Woman to Receive Uterus Transplant From Mom. Will It Work?

A Swedish woman may soon become the first person ever to carry a baby in the very womb from which she was born. Sara Ottosson, a 25-year-old who, like 1 in 5,000 women, was born without a uterus, has been shortlisted for an experimental uterus transplant surgery. Sara's would-be womb donor is Eva Ottosson, her mother.

"I've had two daughters, so it's served me well," Eva Ottosson told the press, referring to her uterus. "[Sara] needs it more than me."

Sara, like all women whose wombs are missing, dysfunctional or were cancerous and had to be removed at a young age, cannot naturally conceive and give birth to a child. Like many others, Sara is so desperate to do so that she has volunteered for a completely unproven surgery — one that has never before worked in humans — in which her mother's uterus will be transplanted into her abdomen. It will then be implanted with one of Sara's own eggs, fertilized in vitro. After delivering the baby nine months later, Sara will go back under the knife to have the borrowed uterus removed.

A previous attempt at uterus transplantation was made in 2000 in Saudi Arabia, but the recipient's body rejected the foreign organ, and it had to be removed four months into her pregnancy. Now, a team led by Mats Brannstrom, a Swedish surgeon, thinks that enough research has since been done to try the procedure again. Sara hopes the team will choose her for their first attempt.

Edwin Ramirez, a gynecologist at Antelope Valley Hospital in Lancaster, Cali., who leads a group that also hopes to transplant a uterus within the next two years, told Life's Little Mysteries what makes the surgery so unique, and why a mother-daughter donor-recipient team provides the best shot for pulling it off.

Will it work?

"A uterus transplant is complex in the sense that the pelvis is more vascular than other parts of the body — it has more blood vessels — so the risk of bleeding during uterus removal is higher than with other organs," Ramirez said. He and his colleagues are developing a protocol for the organ removal procedure by operating on sheep and monkeys.

Another issue is organ rejection: When you receive an organ transplant, your immune system treats the foreign organ as an invading enemy and tries to break it down. Organ recipients must stay on a regimen of "immunosuppressive" drugs for the rest of their lives to stifle this natural response. Sometimes, though, the drugs don't work — and they didn't work for the patient involved in the previous uterus transplant attempt.

Furthermore, immunosuppressive drugs have side effects (such as weakening the immune system's response to real infections and illnesses) which could be dangerous to both mother and fetus during pregnancy. An appropriate drug regimen thus needs to be designed specifically for uterus transplantation recipients.
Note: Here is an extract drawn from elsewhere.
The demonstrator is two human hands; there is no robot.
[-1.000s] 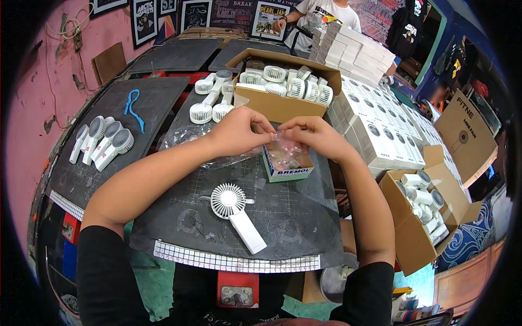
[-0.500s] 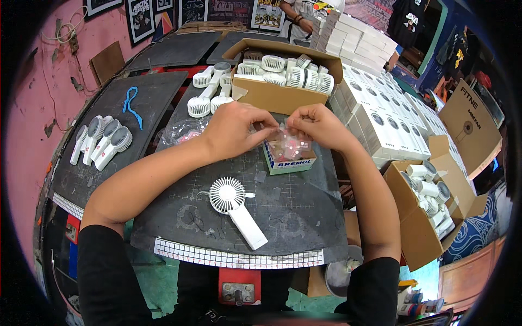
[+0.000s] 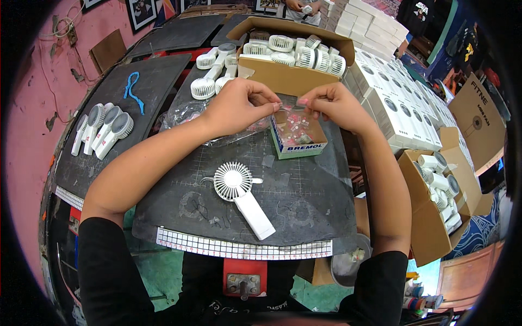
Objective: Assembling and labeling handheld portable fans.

Despite these complications, uterus transplantation is less complex overall than heart or liver transplantation, Ramirez noted; the procedure has simply been slower to develop because it isn't life-saving. "It's a little different than your traditional organ transplantation because we're dealing with a nonvital organ. It's more of a life-improving procedure," he said. [Read: Uterus Transplant: Q&A with Surgeon's Collaborator]

World's best mom

The mother of the recipient makes the ideal donor, Ramirez explained. The mother of an adult daughter is most likely in her late 50s or early 60s, past menopause, and is no longer in need of her uterus. "You're performing an operation on a female that really doesn't need to have her uterus removed, but she's doing it to benefit her daughter," he said.

Old age is no issue when it comes to the uterus: It can be brought back to full functionality at any point. "The uterus will always be functioning. If you give it estrogen, it's going to respond. If you prepare the uterus, it should work perfectly fine in the recipient," Ramirez said.

Only a mother-daughter pair who share the same blood type would be considered for surgery, Ramirez explained, because this lowers the chance of organ rejection. Having 50 percent of the same genes also means the mother-daughter pair might share similarly positioned blood vessels, he said, making it easier for surgeons to lock the transplanted organ into place in the daughter.

In short, he said, "If we can transplant a uterus into the recipient who actually was born out of that uterus there's less chance of rejection."

Medical competition

Ramirez and Brannstrom are colleagues who have worked together on uterus transplantation research in the past, Ramirez said, but now they lead separate teams, both of which would like to be the first to transplant a womb.

"From a personal standpoint, I feel that I know Brannstrom fairly well and I think he's making this public because he sees that our group is advancing fast," Ramirez said. "He doesn't want to be behind in research."

Ramirez said Brannstrom may well be ready to do the surgery within a year, but that his group is nearly ready, too. "We already have our patients screened and ready to go. Do I feel like I can do it tomorrow? Yes. But I'm a perfectionist," Ramirez said.

Brannstrom could not be reached for comment.